UPIIIa Le plasmide d'activation CRISPR (h) est un système SAM (synergistic activation mediator) à trois plasmides conçu pour une régulation à la hausse hautement efficace et spécifique du locus UPK3A dans des lignées cellulaires humaines. Le système s'articule autour d'une Cas9 catalytiquement inactive (dCas9) portant deux mutations inactivantes (D10A et N863A) qui éliminent l'activité nucléase tout en préservant la liaison à l'ADN. Cette dCas9 est fusionnée à VP64, un puissant activateur transcriptionnel, et est co-exprimée avec un gène de résistance à la blasticidine pour la sélection. Le deuxième plasmide code pour la protéine de fusion MS2-p65-HSF1, un complexe activateur secondaire qui agit de concert avec dCas9-VP64, ainsi qu'un gène de résistance à l'hygromycine. Le troisième plasmide code pour un ARN guide (sgRNA) de 20 nt spécifique de la cible, fusionné à deux aptamères d'ARN MS2 qui recrutent le complexe MS2-p65-HSF1 vers le site d'activation, accompagné d'un gène de résistance à la puromycine. Les trois plasmides sont délivrés dans un rapport massique de 1:1:1 pour une expression équilibrée de tous les composants du système.

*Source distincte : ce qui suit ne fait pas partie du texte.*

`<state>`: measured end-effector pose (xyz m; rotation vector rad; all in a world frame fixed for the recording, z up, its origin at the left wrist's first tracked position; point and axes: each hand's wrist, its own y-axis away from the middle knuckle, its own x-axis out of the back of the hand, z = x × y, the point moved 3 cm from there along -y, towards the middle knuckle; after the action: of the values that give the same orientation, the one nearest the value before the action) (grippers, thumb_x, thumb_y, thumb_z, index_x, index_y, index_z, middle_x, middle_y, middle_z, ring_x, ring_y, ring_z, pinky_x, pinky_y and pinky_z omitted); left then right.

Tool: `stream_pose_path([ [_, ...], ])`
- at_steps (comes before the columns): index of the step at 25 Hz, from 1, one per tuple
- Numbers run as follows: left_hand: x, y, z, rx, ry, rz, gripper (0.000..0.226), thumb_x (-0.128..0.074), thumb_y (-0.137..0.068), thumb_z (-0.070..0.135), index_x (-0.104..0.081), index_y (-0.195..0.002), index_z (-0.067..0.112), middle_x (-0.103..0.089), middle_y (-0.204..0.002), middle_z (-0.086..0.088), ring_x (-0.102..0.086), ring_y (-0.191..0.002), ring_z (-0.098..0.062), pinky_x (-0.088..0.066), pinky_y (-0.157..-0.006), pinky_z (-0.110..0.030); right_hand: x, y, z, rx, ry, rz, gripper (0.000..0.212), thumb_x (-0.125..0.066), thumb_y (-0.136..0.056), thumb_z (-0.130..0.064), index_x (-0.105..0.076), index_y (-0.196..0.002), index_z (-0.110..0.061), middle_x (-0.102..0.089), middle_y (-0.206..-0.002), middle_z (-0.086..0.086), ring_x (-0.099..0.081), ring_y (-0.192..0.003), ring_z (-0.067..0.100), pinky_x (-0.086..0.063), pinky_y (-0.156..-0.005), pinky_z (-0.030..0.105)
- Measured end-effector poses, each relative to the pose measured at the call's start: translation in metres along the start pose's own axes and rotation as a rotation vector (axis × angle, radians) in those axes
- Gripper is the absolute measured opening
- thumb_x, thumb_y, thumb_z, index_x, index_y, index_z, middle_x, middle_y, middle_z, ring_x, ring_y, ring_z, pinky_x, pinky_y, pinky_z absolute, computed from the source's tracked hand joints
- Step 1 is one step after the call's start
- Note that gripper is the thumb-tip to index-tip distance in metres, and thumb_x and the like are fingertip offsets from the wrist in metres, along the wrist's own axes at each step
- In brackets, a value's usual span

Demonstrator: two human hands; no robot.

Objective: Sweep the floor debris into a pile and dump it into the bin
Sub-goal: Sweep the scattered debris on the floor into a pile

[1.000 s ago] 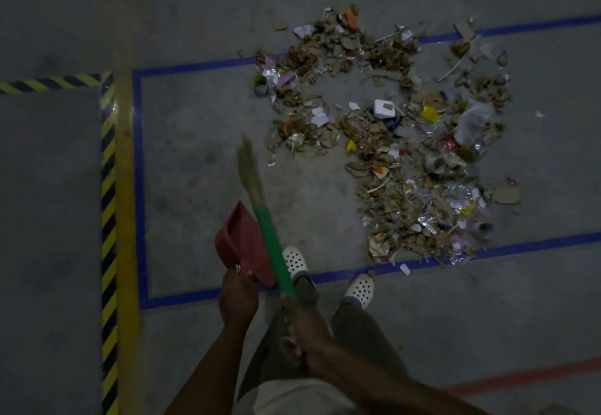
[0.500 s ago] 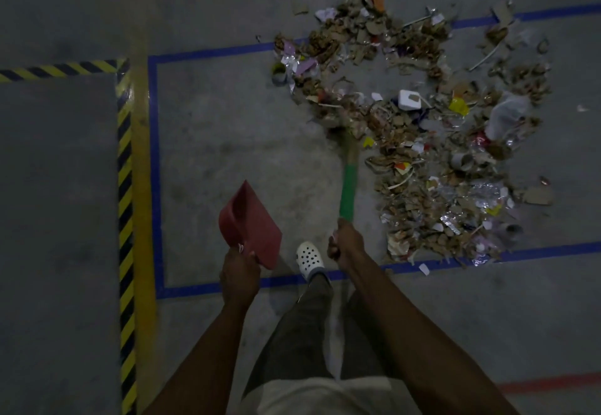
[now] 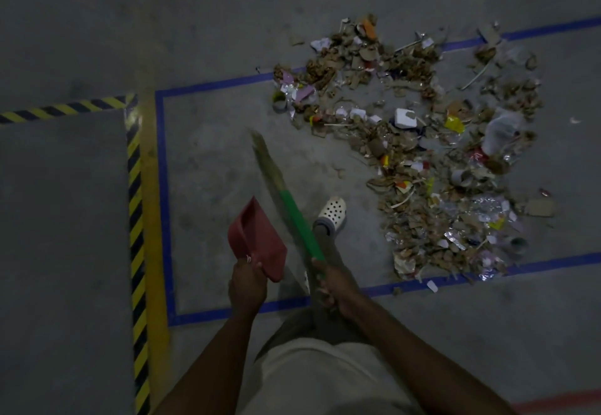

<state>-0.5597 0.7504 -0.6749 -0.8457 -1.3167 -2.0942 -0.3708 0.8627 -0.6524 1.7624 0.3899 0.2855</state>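
the left hand point(image 3: 247, 281) grips the handle end of a red dustpan point(image 3: 257, 239), held tilted with its mouth pointing away, and the right hand point(image 3: 335, 287) is wrapped round the near end of the broom point(image 3: 294, 216), on its green sleeve. its bristles point to the far left, blurred, over bare concrete and apart from the rubbish. the debris point(image 3: 422, 161) lies to the right and far side, inside and across a blue tape line point(image 3: 221, 84): a loose, wide scatter more than a pile, with a barer patch in its middle. no bin is in view.

judging by looks, it is mostly torn card, paper scraps, foil and a few small cups or tape cores (all light, dry stuff), so it should slide easily but also flick and skip away under a hard stroke. short, low strokes from the outer edge inward seem the better bet. the broom looks light enough for one hand, held on the green part for control, though the soft bristles will bend
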Motion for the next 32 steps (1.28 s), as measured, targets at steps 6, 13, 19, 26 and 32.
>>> stream_pose_path([
  [6,0.017,-0.066,0.059,-0.098,-0.103,-0.043,0.029,-0.052,-0.096,0.025,-0.054,-0.117,0.005,-0.061,-0.110,-0.018,-0.060,-0.100,-0.038,-0.049,-0.083,-0.046,0.026,-0.131,-0.107,0.044,-0.174,0.225,0.045,-0.068,-0.081,-0.054,-0.068,-0.089,-0.010,-0.060,-0.071,0.010,-0.050,-0.043,0.018,-0.036,-0.043,0.025],
  [13,0.033,-0.127,0.160,-0.229,-0.103,-0.058,0.027,-0.054,-0.096,0.023,-0.055,-0.113,0.002,-0.061,-0.105,-0.020,-0.060,-0.097,-0.039,-0.046,-0.077,-0.039,-0.018,-0.065,-0.158,0.069,-0.655,0.191,0.037,-0.059,-0.092,-0.048,-0.056,-0.100,-0.013,-0.048,-0.055,0.002,-0.041,-0.037,0.014,-0.032,-0.036,0.022],
  [19,0.071,-0.159,0.195,-0.236,-0.094,-0.045,0.026,-0.051,-0.097,0.021,-0.054,-0.111,-0.001,-0.060,-0.104,-0.023,-0.060,-0.096,-0.040,-0.042,-0.074,-0.038,-0.073,0.055,-0.154,-0.075,-0.400,-0.077,0.041,-0.065,-0.097,-0.039,-0.049,-0.067,-0.015,-0.042,-0.047,-0.002,-0.035,-0.036,0.013,-0.029,-0.038,0.021],
  [26,0.124,-0.207,0.167,-0.135,-0.088,0.039,0.030,-0.049,-0.098,0.026,-0.056,-0.111,0.000,-0.060,-0.101,-0.021,-0.060,-0.095,-0.038,-0.046,-0.076,-0.042,-0.097,-0.047,-0.234,0.007,0.099,-0.046,0.041,-0.063,-0.092,-0.052,-0.059,-0.071,-0.016,-0.055,-0.056,-0.003,-0.050,-0.046,0.012,-0.039,-0.046,0.024],
  [32,0.144,-0.266,0.165,-0.142,-0.098,0.030,0.028,-0.052,-0.098,0.021,-0.055,-0.115,0.000,-0.062,-0.106,-0.020,-0.060,-0.100,-0.038,-0.040,-0.075,-0.036,-0.128,-0.165,-0.272,-0.053,-0.048,0.165,0.049,-0.060,-0.090,-0.054,-0.063,-0.077,-0.007,-0.062,-0.062,0.011,-0.055,-0.048,0.022,-0.041,-0.050,0.030],
])
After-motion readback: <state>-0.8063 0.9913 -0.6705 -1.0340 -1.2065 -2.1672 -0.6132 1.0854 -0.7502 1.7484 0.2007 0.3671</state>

Une fois assemblé au locus cible, le complexe SAM se lie à environ 200 pb en amont du site de départ de la transcription UPK3A, où VP64, p65 et HSF1 agissent de concert pour recruter la machinerie transcriptionnelle et induire une régulation à la hausse de l'expression endogène de UPIIIa. Contrairement à Cas9, qui possède une activité nucléase, dCas9 n'introduit pas de cassures double brin ni ne modifie la séquence génomique, préservant ainsi le locus UPK3A natif et permettant l'étude des réponses transcriptionnelles dépendantes de UPIIIa au niveau du locus endogène, ce qui en fait un outil précieux pour les études fonctionnelles, l'identification de gènes cibles et la modélisation de la restauration de la voie UPIIIa dans les cellules tumorales présentant une expression de UPK3A silencée ou réduite.
Réservé à la recherche. N'est pas destiné à un usage diagnostique ou thérapeutique.